He made his return to the Wolves goal during pre-season ahead of their 2013–14 campaign – with the club now in League One having suffered two relegations since Hennessey's initial injury – but he was not selected to start the club's opening fixtures. On 12 August 2013 it was agreed for the goalkeeper to spend a month on loan at Yeovil Town as he recovers from his long-term injury problems. However, before this deal was officially concluded Hennessey suffered a hamstring problem while on international duty with the Welsh national team and so the proposed loan was scrapped. Although, on 21 August 2013, after an injury to Yeovil's replacement goalkeeper Sam Johnstone Hennessey officially joined Yeovil Town on an initial one-month loan which was eventually extended until 17 November 2013. He made his Yeovil debut in a 0–3 loss to Derby County on 24 August 2013. In his penultimate home match Hennessey received the man of the match award after the Glovers achieved their first ever home win at Championship by defeating Nottingham Forest.

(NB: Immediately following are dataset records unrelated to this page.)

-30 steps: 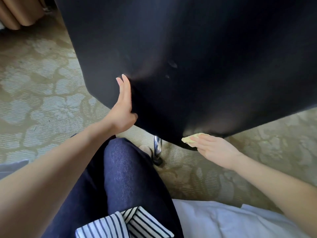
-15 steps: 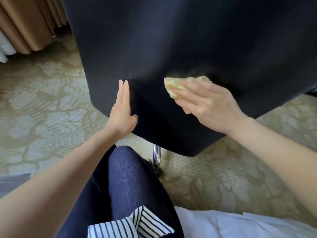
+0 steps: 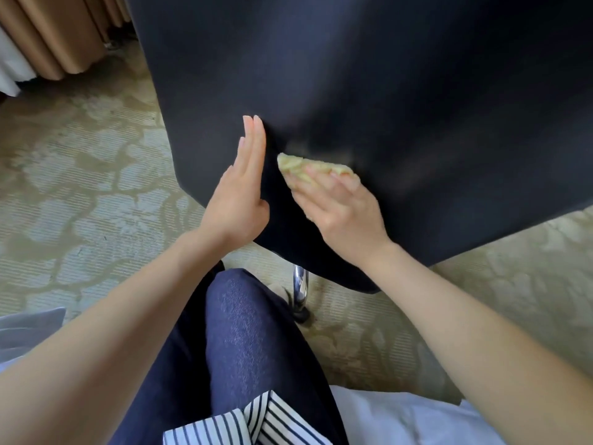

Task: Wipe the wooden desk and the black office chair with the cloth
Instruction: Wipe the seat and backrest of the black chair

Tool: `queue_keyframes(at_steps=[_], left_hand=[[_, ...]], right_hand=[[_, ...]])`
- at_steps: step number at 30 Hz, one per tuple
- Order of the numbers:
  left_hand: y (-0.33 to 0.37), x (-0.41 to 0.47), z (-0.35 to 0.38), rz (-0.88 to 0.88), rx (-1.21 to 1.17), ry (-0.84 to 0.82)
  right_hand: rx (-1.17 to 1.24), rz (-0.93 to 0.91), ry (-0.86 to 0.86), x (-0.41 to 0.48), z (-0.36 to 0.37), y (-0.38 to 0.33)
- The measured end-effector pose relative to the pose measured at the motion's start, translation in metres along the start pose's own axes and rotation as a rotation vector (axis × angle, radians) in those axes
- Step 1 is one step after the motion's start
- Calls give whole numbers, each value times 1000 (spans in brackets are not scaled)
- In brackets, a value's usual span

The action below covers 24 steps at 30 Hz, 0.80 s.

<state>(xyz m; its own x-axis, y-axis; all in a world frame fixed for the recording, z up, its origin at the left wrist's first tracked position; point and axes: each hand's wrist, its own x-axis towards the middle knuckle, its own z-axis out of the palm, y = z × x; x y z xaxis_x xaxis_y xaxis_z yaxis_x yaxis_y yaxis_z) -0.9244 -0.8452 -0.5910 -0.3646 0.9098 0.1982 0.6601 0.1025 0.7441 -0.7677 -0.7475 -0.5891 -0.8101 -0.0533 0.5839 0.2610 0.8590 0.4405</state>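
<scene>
While the left hand lay flat against the left edge of the black office chair, its fingers straight and pressed together, the right hand pressed the yellow cloth onto the chair's dark back just beside it. The right fingers lay slightly spread over the cloth, flat rather than curled. Below the chair, a chrome leg stood on the patterned carpet, near the person's denim-clad knee.

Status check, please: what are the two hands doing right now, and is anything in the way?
Left hand flat against black chair, bracing it. Right hand pressing yellow cloth onto the chair. Nothing seen in the way.
</scene>
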Motion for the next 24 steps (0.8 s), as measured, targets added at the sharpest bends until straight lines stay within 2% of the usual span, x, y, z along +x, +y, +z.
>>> queue_keyframes(at_steps=[7, 9, 13, 17, 20, 22, 24], left_hand=[[2, 0, 3, -49, 42, 9], [3, 0, 5, -61, 31, 12], [8, -1, 6, -85, 31, 19], [21, -3, 9, -129, 3, 29], [38, -7, 9, -116, 75, 82], [51, -11, 9, -27, 178, 150], [68, -17, 10, 141, 271, 200]], right_hand=[[69, -165, -360, -89, 5, 1], [71, -219, -417, -108, -5, 13], [53, -275, -401, -126, -32, 41], [52, -248, -352, -128, -59, 62], [21, -247, -281, -120, -86, 81], [-16, -260, -220, -109, -101, 94], [-80, -265, -159, -97, -120, 104]])
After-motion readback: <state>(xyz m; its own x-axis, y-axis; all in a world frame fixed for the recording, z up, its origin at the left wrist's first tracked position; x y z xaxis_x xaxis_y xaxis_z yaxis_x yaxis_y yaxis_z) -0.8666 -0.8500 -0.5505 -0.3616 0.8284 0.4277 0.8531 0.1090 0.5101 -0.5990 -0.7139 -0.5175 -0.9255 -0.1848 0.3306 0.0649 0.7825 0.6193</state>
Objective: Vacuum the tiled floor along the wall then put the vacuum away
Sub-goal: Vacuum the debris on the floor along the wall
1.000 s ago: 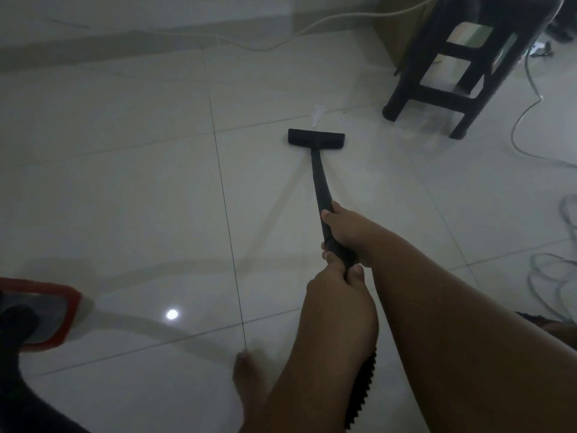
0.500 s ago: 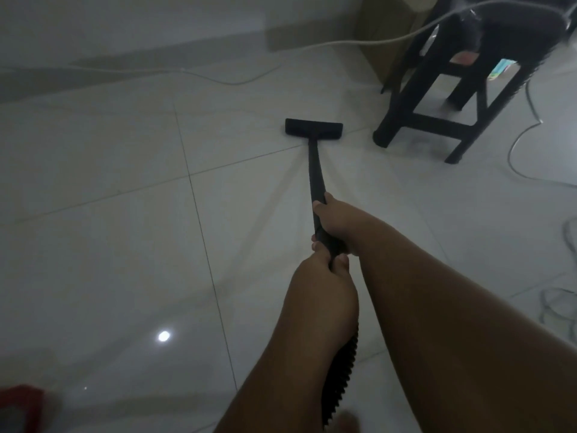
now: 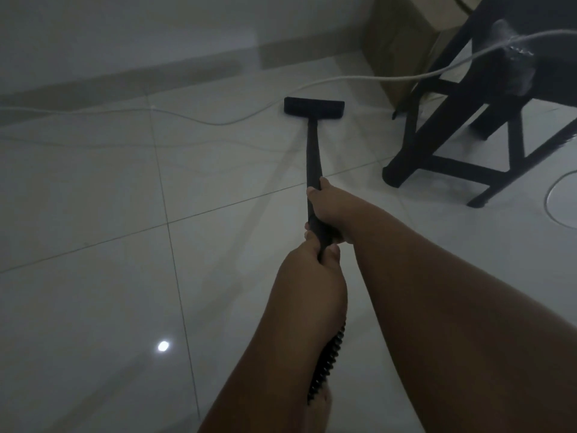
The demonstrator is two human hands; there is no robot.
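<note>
A black vacuum wand [image 3: 313, 151] runs from my hands out to a flat black floor nozzle [image 3: 314, 108] resting on the pale tiled floor [image 3: 93, 214], close to the wall's skirting [image 3: 125, 79]. My right hand [image 3: 331, 207] grips the wand higher up. Just below it, my left hand [image 3: 312, 267] holds the wand's end. The ribbed black hose [image 3: 326, 364] drops away under my left forearm. The vacuum's body is out of view.
A black stool [image 3: 468, 126] stands right of the nozzle, with a cardboard box [image 3: 402, 42] behind it against the wall. A white cord [image 3: 218, 122] lies across the floor just behind the nozzle and rises toward the stool. Another cord loop [image 3: 552, 201] lies at far right.
I have pushed the nozzle forward across the tiles toward the wall and the white cord. The red vacuum body at lower left has left the view. Both hands keep their grip.
</note>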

After his loan spell at Yeovil ended, Hennessey returned to Wolves but did not displace Carl Ikeme in goal. When Ikeme suffered an injury in January 2014, Hennessey declined to play in the following fixture against Gillingham, launching speculation that he wanted a move away from the club. Although he subsequently apologised for his refusal to play, he did not play again for Wolves and negotiations were later entered into with Premier League team Crystal Palace.

===Crystal Palace===
On 31 January 2014 Hennessey joined Crystal Palace on a three-and-a-half-year deal for an undisclosed fee, with media speculation suggesting it to be an initial £1.6 million, with add-on clauses. Hennessey made his debut for the Eagles in the team's final match of the Premier League season, a 2–2 draw with Fulham on 11 May 2014.

Hennessey's first appearance of the 2014–15 season came with a 3–0 win at Walsall in the Football League Cup second round. On 25 October he made his first appearance of the season Premier League as a substitute for injured first-choice goalkeeper Julián Speroni in a 2–2 draw at West Bromwich Albion. He ended the season starting in Palace's final two league fixtures, wins against Liverpool and Swansea City, keeping his first Premier League clean sheet for the club in the latter match.

After starting in Palace's 2015–16 Football League Cup second and third round matches, Hennessey was selected to start the Premier League fixture against Watford in place of Alex McCarthy. He kept a clean sheet as Palace won 1–0 at Vicarage Road and retained his place as the team's first-choice goalkeeper, making five consecutive league appearances. He played in the 2016 FA Cup Final, lost 2–1 to Manchester United after extra time.

Hennessey signed a three-year contract in July 2018. However, in the ensuing season, he competed with new signing Vicente Guaita to be the starting goalkeeper. The Spaniard was first choice in the following season.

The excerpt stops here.